ASSIGNMENT: Print the entire listing below word for word, excluding its pictures.

PROVIDED DATA:

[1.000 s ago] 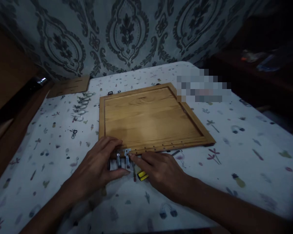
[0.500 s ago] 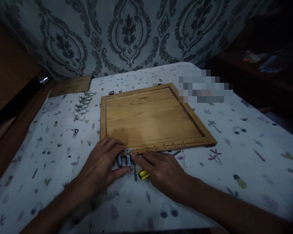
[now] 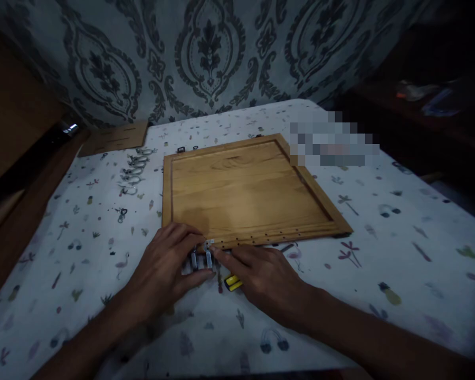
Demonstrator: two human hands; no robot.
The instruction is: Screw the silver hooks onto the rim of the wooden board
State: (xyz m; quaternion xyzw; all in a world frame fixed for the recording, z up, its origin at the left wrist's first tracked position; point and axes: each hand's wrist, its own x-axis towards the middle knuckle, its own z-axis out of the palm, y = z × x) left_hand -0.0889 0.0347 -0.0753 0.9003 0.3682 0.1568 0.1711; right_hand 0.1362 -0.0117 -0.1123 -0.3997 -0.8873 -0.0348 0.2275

WRITTEN RESPONSE:
[1.000 s ago] 
[0.500 s ago] 
[now] 
Demonstrator: two human hands; no robot.
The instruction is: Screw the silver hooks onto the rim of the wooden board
State: (xyz m; quaternion xyzw; all in a world frame fixed for the recording, z up, its origin at the left wrist's first tracked position; point and axes: each hand's wrist, its own x-axis towards the middle knuckle, its own z-axis out of the palm, y = z × x) left_hand -0.0889 0.0347 -0.0753 0.9003 0.3682 0.1568 0.1711; right_hand 0.1362 -0.0117 -0.1123 -0.3997 -0.8873 -0.0348 0.2275

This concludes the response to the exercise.